Show every line of the material that follows in which the word "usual" occurs.

☆ ☆ ☆ ☆

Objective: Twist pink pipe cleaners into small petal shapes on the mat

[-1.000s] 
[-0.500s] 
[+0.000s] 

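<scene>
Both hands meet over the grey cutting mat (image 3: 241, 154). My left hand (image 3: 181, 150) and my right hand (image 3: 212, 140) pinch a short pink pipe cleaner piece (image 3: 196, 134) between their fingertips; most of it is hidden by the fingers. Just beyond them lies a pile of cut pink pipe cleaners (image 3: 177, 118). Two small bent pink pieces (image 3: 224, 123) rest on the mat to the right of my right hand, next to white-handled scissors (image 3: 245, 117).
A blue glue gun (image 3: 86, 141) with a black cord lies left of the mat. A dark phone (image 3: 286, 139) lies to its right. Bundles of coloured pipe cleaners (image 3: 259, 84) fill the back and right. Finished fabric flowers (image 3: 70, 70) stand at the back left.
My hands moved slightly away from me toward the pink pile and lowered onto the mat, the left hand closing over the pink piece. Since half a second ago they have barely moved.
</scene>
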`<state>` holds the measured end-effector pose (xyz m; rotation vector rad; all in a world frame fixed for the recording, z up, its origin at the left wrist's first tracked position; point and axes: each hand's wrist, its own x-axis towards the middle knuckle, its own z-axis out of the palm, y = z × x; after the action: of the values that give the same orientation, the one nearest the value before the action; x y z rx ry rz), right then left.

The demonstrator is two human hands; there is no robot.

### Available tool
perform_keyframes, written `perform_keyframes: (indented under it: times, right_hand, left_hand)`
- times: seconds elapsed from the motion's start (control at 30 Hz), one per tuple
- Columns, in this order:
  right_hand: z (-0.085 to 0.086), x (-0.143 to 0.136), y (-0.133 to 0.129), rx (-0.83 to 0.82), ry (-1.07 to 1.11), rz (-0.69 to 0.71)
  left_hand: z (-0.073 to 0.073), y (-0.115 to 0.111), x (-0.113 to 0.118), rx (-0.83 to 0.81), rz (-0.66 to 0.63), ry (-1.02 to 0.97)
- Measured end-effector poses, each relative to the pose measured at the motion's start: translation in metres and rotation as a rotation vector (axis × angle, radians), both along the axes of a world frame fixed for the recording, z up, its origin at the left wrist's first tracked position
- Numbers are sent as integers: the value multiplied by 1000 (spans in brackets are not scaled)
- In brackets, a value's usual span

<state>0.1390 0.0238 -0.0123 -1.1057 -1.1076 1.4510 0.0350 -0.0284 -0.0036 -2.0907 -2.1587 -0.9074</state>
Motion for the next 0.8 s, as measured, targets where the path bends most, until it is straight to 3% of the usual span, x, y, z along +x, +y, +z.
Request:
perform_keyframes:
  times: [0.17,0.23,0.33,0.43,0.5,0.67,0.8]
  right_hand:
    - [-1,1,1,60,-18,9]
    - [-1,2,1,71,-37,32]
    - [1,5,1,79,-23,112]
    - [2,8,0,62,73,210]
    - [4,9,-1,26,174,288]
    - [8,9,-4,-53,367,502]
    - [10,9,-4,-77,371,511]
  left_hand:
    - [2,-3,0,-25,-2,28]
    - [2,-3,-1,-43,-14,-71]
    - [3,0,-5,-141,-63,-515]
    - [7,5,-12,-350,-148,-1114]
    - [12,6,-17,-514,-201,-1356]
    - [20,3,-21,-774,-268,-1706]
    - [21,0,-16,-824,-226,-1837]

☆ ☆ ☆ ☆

### [Response to the exercise]
- In brackets, a value's usual span
Motion for the next 0.8 s, as measured, targets where the path bends most, until it is straight to 3% of the usual span, x, y, z along +x, +y, +z.

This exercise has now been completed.